Said deve sua reputação a ter se
tornado o mais articulado defensor da "causa palestina", algo que
nada tinha de difícil se considerarmos que seus competidores
nessa área, quando não estão
ocupados explodindo ônibus escolares ou pizzarias, satisfazem-se divulgando falsificações anti-semitas como "Os Protocolos dos
Sábios de Sião". Ainda assim, se
bem que sua prosa evoque uma
versão pós-moderna para o inglês
de uma tradução desconstrucionista francesa dos delírios germânicos de algum epígono de Martin Heidegger, sua dança acadêmica dos sete véus, sobrepondo
camadas de jargão marxista, antiimperialista e pós-colonial, jamais ocultou que seus objetivos
eram idênticos.
Boa parte de sua, digamos, autoridade moral resultava de ele se
apresentar como um refugiado
da terra natal palestina. Não obstante ter sido posta em dúvida
por adversários, a veracidade ou
não dessa reivindicação é uma
questão secundária. As fronteiras
internas do mundo árabe são artificiais e, meio século atrás, as
lealdades se estabeleciam em relação a clãs, famílias, cidades ou
aldeias e seitas religiosas, não a
países ou nações, uma importação européia que nem sequer teve
tempo de se aclimatar ao Oriente
Médio. A nacionalidade palestina, como identidade distinta, começou a ser elaborada somente
nos anos 60.
Nascido numa família da alta
classe média cristã, educado nas
melhores escolas, frequentador
dos clubes mais exclusivos, Said
tornou-se, desde os anos 50, um
norte-americano e beneficiou-se
tanto dessa condição como da
imagem romantizada de exilado
para atingir o ápice do mandarinato universitário. A partir dos
movimentos de contestação à
Guerra do Vietnã na década seguinte, a defesa de qualquer causa remotamente vinculada ao
Terceiro Mundo tornou-se primeiro popular e logo compulsória
entre os intelectuais do Ocidente.
Sensível a tal contexto, Said, que
se especializara em estudos literários, publicou em 1978 o livro que
o projetaria, garantindo-lhe, quase até o final da vida, o papel de
guru: "Orientalismo".
Seu "clássico" é uma diatribe
confusa, desinformada e raivosa
que se resume na aplicação a um
caso particular da batida tese genérica de acordo com a qual intelectuais são, em sua maioria, lacaios da classe dominante. O que
"Orientalismo" tenta expor com
meias verdades, com um "non sequitur" após o outro, com exemplos abstrusos e exceções convertidas em regras, é que o orientalismo, a disciplina, ou melhor, o
conjunto de disciplinas dedicadas
ao estudo dos povos e culturas ao
leste da Europa não passa do braço teórico da prática imperial.

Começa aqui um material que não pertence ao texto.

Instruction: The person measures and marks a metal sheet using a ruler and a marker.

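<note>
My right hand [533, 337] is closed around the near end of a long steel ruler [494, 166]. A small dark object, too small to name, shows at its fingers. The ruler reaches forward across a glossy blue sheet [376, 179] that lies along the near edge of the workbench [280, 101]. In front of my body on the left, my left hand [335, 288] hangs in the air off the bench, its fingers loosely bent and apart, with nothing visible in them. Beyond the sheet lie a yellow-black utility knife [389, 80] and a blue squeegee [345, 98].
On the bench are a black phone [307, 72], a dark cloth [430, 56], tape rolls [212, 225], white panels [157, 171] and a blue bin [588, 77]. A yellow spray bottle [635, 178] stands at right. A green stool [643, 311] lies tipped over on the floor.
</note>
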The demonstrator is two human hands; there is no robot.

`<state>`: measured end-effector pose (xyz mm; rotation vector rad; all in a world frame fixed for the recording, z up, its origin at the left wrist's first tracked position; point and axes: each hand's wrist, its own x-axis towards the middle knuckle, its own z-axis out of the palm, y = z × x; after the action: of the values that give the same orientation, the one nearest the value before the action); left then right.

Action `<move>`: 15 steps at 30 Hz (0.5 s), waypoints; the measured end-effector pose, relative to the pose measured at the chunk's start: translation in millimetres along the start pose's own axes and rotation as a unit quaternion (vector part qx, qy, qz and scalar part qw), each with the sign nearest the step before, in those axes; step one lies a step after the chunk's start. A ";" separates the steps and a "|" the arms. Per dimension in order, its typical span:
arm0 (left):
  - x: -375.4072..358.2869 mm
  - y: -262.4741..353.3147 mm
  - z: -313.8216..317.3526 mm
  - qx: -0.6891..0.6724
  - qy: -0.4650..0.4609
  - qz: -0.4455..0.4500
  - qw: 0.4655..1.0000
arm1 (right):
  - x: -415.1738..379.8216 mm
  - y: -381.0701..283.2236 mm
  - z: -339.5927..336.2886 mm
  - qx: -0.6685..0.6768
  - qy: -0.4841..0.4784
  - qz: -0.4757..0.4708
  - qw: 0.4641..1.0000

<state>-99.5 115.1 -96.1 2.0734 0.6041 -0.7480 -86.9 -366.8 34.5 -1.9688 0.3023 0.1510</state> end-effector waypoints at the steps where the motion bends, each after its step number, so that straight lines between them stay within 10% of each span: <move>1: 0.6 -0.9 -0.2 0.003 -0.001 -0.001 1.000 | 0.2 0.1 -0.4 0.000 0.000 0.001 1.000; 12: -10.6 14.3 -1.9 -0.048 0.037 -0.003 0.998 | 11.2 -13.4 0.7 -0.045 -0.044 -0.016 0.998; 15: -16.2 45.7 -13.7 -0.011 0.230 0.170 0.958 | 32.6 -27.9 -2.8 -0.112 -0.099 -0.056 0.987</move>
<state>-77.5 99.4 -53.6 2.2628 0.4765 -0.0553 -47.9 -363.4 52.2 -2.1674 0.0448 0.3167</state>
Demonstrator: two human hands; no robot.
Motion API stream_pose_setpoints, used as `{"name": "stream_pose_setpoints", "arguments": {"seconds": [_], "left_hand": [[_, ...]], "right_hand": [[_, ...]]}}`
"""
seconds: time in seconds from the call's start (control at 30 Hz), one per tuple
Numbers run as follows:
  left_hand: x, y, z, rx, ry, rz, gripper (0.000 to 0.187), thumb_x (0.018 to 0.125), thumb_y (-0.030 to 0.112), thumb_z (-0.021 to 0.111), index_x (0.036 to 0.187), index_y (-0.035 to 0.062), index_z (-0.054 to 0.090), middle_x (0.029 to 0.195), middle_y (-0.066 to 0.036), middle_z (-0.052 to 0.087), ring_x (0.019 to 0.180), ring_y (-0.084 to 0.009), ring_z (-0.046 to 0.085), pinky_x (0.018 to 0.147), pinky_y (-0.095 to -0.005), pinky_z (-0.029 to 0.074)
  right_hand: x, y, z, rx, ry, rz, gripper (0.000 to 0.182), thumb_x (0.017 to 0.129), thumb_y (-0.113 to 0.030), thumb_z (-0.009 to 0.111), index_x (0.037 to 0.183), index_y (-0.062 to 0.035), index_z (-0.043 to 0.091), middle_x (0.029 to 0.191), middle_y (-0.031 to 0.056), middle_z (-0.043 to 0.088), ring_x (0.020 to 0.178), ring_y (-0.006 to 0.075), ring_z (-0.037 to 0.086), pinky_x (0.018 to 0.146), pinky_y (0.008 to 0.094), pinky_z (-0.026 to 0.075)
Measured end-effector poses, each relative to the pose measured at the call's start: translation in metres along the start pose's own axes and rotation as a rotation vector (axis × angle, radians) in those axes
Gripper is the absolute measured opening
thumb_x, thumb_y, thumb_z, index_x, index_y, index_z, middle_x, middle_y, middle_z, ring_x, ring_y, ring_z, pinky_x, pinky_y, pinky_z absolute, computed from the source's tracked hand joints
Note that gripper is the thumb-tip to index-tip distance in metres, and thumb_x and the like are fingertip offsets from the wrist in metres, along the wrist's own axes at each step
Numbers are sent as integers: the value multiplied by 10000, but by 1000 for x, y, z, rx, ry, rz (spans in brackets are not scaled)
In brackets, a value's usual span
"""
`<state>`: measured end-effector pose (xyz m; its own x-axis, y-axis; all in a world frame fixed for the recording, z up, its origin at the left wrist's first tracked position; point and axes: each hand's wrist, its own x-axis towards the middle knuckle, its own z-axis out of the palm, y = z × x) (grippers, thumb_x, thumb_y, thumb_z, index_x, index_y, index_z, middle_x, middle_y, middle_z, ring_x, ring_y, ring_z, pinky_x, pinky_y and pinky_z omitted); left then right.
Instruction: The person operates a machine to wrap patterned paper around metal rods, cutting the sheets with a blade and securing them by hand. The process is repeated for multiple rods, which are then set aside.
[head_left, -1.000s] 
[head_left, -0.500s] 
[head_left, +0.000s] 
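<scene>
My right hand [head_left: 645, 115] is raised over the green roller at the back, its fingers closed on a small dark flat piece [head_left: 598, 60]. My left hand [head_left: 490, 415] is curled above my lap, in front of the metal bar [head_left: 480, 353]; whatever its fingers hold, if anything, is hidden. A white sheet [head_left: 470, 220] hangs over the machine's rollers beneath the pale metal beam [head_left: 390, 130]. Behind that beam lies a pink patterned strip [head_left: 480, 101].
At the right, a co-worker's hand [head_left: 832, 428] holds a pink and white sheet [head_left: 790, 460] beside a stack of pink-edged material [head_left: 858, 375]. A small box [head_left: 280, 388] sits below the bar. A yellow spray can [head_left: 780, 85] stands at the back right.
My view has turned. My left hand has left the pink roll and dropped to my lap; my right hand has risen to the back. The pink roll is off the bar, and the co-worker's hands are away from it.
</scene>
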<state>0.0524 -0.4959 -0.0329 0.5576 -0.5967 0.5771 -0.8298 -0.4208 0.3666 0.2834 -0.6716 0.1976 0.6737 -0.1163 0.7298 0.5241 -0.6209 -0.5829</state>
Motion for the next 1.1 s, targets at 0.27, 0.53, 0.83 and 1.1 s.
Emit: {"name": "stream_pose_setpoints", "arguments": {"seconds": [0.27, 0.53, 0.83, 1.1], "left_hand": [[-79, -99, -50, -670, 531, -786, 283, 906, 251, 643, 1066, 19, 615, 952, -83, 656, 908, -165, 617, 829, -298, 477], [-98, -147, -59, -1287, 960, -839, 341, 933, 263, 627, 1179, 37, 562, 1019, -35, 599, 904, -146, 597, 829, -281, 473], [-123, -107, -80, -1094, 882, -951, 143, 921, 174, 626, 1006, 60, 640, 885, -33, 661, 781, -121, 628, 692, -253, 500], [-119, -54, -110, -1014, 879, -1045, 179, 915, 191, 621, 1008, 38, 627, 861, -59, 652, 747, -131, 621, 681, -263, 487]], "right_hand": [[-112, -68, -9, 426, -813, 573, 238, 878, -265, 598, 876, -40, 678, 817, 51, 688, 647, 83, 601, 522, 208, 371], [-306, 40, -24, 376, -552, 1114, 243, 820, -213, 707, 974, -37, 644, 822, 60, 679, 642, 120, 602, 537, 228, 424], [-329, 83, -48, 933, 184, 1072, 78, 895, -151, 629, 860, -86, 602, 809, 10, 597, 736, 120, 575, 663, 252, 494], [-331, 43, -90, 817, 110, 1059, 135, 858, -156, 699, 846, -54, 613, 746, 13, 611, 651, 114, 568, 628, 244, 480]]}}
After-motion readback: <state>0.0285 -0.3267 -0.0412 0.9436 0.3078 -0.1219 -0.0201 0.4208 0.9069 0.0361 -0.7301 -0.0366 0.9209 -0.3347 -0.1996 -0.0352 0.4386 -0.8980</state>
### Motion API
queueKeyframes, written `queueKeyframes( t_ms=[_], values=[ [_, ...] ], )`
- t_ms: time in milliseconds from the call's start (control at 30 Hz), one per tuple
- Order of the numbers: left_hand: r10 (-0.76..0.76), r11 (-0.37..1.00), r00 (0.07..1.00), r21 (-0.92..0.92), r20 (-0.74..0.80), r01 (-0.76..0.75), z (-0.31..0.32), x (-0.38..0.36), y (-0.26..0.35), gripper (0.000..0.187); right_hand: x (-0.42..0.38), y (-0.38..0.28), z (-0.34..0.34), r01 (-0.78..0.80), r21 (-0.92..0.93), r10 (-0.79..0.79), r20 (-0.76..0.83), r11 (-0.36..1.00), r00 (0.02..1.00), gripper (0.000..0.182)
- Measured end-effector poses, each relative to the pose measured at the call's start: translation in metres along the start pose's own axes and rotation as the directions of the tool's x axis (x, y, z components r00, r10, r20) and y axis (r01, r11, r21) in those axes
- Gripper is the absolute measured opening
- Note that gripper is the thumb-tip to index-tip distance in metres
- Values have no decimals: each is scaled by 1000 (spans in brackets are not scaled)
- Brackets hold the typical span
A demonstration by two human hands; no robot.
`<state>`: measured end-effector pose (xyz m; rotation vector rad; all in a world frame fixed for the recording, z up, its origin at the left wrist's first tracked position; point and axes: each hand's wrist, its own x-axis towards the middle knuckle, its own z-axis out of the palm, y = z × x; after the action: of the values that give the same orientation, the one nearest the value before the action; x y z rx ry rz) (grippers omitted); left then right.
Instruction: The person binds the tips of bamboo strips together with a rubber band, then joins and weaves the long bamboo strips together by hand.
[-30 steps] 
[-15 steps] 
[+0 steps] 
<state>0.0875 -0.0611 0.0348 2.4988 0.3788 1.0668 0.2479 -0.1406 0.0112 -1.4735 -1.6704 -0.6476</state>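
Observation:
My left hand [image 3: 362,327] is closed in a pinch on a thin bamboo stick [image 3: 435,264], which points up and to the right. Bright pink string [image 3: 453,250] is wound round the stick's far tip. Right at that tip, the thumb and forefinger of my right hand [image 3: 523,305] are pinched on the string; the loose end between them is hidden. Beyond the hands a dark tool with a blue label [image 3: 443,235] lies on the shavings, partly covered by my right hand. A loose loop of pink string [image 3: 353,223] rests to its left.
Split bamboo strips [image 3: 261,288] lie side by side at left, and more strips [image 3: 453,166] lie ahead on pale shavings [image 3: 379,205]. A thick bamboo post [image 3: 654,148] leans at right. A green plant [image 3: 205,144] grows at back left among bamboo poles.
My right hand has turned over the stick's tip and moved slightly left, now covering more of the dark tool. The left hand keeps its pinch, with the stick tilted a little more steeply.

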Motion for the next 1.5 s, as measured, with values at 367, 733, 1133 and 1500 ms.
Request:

Trocando em miúdos, quem quer
que tenha se aprofundado no estudo de línguas difíceis, como o
chinês ou o sânscrito, traduzido e
anotado obras antigas ou esquecidas da Pérsia ou do Japão, localizado e restaurado as ruínas de
templos e palácios soterrados fez
o que fez para que capitalistas
londrinos ou parisienses extraíssem confortavelmente a mais-valia gerada por povos distantes.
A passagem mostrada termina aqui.